The **task**: read all of the commented lines under the `map` function in `megalistmanips.s` (before
it returns with `jr $ra`), and **make sure that the lines do what the comments say.**

Some **hints**:

- Why do we need to save stuff on the stack before we call
`jal`? - What's the difference between
`addu $t0, $s0, $0`and`lw $t0, 0($s0)`? - Pay attention to the types of attributes in a
`struct node`!

#### Checkoff [2/3]

- Display the result of running the code in
`megalistmanips.s`.

Thanks for doing that exercise! I'm sure Alex is wondering where you were to help him when he was writing his misguided MIPS way back when...

## Exercise 3: Write a function without branches

Consider the discrete-valued function `f` defined on integers in the set `{-3, -2, -1, 0, 1, 2, 3}`. Here's the function definition:

- f(-3) = 6
- f(-2) = 61
- f(-1) = 17
- f(0) = -38
- f(1) = 19
- f(2) = 42
- f(3) = 5

I'm not going to lie: this is a pretty dumb function. Nonetheless, your **task** is to implement it in MIPS, with the condition that
your code may __NOT__ use **any** branch instructions! In case you weren't counting, this is the 3rd consecutive lab in which your rights
have been taken away. I wonder when they're going to stop the person in charge of these labs...

Luckily, somebody has randomly left an array of integers in the `.data` section of discrete_fn.s. How can you
use this to your advantage and complete this seemingly impossible task?

#### Checkoff [3/3]

- Display the result of assembling and running the code in
`discrete_fn.s`

Obviously, the previous exercise was not something that was *actually* impossible. But it's the idea of working with what you have
to accomplish as **much** as you can that I hope you can appreciate. I gave you the heavy burden of not using any branch instructions,
and unfazed, you squeezed out as much functionality you could with what you had. As a related idea, think about floating-point numbers.
Somebody was tasked with representing fractions in computers with 32 bits of information. Who could've imagined that with just these 32 bits,
we could encode numbers with the razor-sharp precision of step sizes of very large negative powers of two and also also maintain a *huge*
range of representable numbers? That's called being resourceful.

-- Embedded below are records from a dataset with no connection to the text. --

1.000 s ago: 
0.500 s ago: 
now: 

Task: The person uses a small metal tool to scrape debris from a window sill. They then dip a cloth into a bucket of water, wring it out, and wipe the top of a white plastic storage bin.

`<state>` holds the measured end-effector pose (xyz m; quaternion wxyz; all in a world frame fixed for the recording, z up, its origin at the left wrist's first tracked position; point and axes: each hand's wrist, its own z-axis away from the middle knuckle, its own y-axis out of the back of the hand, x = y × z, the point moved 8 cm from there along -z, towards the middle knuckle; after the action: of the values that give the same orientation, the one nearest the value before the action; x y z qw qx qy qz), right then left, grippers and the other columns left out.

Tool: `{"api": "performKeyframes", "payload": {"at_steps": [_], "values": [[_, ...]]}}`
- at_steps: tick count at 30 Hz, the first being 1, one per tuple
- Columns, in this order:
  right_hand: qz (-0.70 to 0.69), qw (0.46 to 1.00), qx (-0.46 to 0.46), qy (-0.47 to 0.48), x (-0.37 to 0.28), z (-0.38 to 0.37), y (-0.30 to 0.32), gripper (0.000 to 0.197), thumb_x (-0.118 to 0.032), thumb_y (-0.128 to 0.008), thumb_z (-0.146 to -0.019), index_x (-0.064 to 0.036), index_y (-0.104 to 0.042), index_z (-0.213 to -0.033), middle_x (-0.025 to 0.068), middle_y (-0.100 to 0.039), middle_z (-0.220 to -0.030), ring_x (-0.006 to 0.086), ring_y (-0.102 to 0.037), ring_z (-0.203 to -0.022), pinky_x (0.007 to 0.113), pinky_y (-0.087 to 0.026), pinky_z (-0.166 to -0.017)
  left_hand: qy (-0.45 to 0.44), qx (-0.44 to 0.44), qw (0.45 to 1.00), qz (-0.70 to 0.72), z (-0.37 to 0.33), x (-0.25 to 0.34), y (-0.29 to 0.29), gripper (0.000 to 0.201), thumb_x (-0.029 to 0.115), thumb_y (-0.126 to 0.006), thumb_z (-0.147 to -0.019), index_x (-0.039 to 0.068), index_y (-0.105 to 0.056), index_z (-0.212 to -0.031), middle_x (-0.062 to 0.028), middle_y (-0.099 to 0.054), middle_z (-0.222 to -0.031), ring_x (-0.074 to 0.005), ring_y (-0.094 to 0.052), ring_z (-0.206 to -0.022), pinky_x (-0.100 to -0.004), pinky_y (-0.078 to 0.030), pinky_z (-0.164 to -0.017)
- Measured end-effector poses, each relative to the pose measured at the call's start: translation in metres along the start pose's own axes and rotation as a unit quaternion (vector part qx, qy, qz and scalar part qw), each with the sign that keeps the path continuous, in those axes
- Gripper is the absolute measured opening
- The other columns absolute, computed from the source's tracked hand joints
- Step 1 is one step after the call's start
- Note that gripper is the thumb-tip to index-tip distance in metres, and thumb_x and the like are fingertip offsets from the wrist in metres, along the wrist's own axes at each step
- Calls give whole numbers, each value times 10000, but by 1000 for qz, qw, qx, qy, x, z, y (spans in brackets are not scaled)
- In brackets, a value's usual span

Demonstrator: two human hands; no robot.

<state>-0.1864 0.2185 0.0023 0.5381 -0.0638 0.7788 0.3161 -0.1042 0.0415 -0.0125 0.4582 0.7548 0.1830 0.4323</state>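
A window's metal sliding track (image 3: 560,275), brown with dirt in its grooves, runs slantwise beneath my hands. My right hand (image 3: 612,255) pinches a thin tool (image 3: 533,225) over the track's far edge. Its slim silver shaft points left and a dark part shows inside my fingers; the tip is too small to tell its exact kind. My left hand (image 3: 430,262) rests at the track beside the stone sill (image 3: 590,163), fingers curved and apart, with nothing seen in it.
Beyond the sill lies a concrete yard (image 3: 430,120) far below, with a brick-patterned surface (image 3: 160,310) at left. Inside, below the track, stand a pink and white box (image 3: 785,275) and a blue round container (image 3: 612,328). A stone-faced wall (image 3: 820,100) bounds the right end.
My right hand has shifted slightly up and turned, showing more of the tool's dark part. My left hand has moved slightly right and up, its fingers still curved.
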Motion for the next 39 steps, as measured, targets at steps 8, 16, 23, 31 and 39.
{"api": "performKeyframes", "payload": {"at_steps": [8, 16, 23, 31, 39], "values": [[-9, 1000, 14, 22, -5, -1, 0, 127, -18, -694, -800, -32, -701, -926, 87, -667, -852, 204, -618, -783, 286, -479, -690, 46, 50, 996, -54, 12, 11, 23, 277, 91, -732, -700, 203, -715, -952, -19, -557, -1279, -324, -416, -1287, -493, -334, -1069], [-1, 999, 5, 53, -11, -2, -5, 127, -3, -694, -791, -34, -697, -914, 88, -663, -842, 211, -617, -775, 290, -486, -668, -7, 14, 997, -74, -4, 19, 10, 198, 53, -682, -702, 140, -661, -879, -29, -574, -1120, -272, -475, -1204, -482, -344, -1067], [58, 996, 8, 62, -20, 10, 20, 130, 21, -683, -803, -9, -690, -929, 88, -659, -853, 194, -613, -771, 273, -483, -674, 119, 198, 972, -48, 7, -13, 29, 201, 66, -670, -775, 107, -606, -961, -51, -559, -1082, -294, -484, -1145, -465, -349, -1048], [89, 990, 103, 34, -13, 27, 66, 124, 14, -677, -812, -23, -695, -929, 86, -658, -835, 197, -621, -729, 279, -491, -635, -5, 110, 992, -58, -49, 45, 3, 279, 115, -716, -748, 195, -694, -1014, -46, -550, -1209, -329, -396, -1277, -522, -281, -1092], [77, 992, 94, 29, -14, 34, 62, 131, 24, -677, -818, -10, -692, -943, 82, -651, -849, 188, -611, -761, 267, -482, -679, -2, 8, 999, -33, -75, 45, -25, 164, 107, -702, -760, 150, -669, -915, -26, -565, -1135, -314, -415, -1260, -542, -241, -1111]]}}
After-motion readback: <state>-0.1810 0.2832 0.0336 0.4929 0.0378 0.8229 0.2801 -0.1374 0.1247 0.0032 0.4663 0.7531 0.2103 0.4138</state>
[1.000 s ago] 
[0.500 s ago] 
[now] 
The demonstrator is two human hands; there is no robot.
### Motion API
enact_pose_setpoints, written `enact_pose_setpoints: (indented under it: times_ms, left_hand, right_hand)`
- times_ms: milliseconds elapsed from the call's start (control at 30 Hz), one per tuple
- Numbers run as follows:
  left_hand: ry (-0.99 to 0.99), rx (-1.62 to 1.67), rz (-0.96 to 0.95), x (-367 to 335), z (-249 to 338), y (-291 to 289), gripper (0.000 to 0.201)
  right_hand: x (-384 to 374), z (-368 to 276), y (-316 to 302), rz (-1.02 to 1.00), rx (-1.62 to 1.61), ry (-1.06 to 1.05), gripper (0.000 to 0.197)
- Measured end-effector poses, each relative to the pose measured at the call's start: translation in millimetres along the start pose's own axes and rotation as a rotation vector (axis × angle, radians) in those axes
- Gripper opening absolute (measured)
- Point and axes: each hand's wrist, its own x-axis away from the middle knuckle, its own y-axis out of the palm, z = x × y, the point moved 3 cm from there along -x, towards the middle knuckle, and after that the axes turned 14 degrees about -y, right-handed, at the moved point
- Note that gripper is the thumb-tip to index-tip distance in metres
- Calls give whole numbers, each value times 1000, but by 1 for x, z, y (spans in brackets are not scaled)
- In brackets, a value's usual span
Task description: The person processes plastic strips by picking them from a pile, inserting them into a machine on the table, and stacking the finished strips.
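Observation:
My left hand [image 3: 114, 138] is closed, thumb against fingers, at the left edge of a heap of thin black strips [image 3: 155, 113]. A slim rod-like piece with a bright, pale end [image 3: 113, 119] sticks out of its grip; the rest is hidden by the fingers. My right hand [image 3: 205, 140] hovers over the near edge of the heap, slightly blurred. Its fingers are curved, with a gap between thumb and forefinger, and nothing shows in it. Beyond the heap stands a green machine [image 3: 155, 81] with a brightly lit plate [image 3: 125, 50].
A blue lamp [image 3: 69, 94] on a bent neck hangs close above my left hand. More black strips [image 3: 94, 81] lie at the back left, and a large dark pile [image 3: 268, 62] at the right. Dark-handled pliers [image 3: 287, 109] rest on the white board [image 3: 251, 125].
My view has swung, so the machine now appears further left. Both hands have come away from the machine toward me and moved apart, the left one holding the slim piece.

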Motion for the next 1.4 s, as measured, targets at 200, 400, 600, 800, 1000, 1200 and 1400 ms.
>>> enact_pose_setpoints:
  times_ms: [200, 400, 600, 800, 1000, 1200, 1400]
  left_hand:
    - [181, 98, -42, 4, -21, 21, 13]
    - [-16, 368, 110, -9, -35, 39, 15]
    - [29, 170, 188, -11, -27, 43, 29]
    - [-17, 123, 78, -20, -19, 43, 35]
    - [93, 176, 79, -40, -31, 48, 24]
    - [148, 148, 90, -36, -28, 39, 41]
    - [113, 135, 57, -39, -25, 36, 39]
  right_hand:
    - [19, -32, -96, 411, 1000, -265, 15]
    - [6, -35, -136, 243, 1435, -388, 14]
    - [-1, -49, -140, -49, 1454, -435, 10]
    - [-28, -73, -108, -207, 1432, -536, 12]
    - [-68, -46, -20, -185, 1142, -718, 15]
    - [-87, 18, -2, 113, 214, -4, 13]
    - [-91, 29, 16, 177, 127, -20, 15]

These are the kinds of situations that I hope you will
be unafraid to tackle in your lives. The odds are against you, you're at a disadvantage, things seem *impossible*. But you can always
do your best with what you have. I think that finding yourself in these situations is not misfortune. Rather, it is a blessing. Have you ever
thought about why people like to root for the underdog? In my opinion, it's because
as humans, we have a deep-seated desire to defy the expectations that we find placed on us. We don't like being told we can't do something,
so it gives us joy to see someone go and completely shatter the mold, giving us hope that we can do the same. So, keep in mind that when the
going gets tough for you, you have been given a chance to defy expectations, break the mold, whatever you want to call it. And by being the
underdog, you will find support and encouragement from, failing all else, me, the CS61C Summer 2017 Lab 5 specifications.
The only ones that will ever call you gorgeous.

## Exercise 0b01000000011000000000000000000000: CALL pop quiz

**Take a look** at that function you just wrote, and notice what happens to the `la` instruction after you hit the assemble
button.

#### Checkoff [3.5/3]

- In what part of CALL is the instruction broken down into two separate instructions?
- In what part of CALL are the immediate fields of those two separate instructions filled in?